Renaissance Health Medical Aid Fund this week launched its 2013 product which is currently under review awaiting approval from Namfisa.
Callie Schafer, MD of Prosperity Healthcare Administrators said although 2012 was a tough year for the industry in many instances, there is no reason for the product not to be approved.
He said, independent actuaries reviewed all the fund’s costs. While the Renaissance Medical Aid Fund only increased premiums by 7.2% for this year, the actual operating increase at the end of July and August was in fact double that, to about 14%.
He said the increase in tariffs is determined by the income of medical professionals and it has to ensure that the fund meets the access to and affordability of medical services.

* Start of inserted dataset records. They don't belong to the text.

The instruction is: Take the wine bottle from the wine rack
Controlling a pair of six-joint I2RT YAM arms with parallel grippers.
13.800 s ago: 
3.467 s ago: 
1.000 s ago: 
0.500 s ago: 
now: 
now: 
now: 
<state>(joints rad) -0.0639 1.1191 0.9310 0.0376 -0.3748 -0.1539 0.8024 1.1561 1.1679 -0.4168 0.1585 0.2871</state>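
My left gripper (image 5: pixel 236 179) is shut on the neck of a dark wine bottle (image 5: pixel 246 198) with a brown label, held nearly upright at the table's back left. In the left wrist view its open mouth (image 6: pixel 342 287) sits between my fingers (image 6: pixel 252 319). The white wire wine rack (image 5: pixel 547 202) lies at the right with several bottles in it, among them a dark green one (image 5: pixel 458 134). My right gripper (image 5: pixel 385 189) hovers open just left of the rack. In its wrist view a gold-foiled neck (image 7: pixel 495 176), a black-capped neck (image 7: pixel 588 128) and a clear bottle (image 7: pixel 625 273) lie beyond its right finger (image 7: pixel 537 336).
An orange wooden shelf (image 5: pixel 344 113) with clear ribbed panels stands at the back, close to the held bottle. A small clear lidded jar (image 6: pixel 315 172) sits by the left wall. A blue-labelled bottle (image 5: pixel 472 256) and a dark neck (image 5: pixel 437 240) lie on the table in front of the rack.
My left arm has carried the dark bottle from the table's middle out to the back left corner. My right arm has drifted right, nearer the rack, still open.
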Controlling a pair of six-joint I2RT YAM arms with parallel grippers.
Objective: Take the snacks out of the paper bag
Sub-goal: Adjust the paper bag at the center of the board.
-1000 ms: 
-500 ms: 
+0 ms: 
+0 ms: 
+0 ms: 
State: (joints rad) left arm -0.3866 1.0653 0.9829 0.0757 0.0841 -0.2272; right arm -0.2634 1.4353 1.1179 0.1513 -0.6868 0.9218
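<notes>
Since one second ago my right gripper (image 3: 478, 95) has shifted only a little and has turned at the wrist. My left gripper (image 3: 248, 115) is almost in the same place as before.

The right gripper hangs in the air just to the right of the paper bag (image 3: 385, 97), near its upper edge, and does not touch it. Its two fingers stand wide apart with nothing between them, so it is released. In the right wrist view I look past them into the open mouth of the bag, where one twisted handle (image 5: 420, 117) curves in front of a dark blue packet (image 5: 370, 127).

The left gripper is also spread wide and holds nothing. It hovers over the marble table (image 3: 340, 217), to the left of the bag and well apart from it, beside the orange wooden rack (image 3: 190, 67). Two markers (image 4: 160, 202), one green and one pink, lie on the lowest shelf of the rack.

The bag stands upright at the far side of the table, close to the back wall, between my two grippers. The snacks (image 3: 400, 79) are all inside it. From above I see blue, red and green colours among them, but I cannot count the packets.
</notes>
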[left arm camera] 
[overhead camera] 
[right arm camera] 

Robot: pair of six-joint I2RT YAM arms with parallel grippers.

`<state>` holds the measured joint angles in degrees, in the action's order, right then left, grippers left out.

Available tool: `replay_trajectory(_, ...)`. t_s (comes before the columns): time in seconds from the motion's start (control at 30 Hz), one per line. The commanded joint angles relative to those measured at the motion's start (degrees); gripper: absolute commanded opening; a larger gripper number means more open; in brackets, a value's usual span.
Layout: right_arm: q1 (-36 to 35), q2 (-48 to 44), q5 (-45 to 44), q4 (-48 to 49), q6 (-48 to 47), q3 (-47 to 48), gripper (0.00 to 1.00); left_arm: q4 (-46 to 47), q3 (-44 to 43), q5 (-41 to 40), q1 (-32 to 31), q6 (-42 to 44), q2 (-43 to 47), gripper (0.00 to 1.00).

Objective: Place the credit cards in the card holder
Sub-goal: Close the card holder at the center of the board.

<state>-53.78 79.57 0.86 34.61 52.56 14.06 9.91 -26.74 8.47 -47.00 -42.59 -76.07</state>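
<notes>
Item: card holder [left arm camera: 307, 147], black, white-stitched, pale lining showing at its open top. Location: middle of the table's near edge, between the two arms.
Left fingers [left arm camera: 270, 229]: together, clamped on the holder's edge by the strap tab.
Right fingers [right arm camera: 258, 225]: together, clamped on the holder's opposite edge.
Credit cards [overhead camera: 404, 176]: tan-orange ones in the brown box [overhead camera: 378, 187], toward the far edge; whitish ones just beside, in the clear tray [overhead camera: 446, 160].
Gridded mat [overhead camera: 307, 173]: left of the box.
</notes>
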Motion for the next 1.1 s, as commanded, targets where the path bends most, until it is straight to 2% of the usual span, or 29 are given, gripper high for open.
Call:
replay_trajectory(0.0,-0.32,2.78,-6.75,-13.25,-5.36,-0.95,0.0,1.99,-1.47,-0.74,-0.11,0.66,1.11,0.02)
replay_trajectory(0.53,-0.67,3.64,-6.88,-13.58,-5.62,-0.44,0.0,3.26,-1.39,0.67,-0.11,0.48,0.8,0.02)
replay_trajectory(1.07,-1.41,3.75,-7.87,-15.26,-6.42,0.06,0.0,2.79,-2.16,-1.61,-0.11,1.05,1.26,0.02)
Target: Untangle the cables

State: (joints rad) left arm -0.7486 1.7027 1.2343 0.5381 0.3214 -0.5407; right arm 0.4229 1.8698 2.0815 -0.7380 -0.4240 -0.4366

“Whilst we respect a need for higher fees for health professionals, companies tell us that medical aids have become unaffordable and expensive,” he said.
Schafer further said the Renaissance Health Medical Aid Fund trustees have resolved that for the best interests of its members and all partners like health professional, it will not engage in public debate about challenges faced by the medical industry but solutions can be found in constructive engagement with all parties.
According to Schafer, an estimated 18% of the population is covered by private medial aid funds and by PSEMAS medical aid. Overall, less than 50% of employed Namibians are covered and the partners in the medical aid industry should work together and find a solution for this challenge.

Elton Black, Principle Officer at Prosperity Health Administrators said the fund received N$265million from its members in 2011. The increase in the money received from the members is a result of an increasing amount of benefits that the fund had deferred in its cost increase. This is what drives the increase in health care inflation [and determines] the cost of health care.
He further said the fund does not take much more than what it needs to serve its members and that 20% of membership fees is used for non-health care costs.
“We use more and more of membership fees on healthcare costs and less on administration. We tend to spend much less money on administration costs and more on health care compared to the rest of the world,” he said.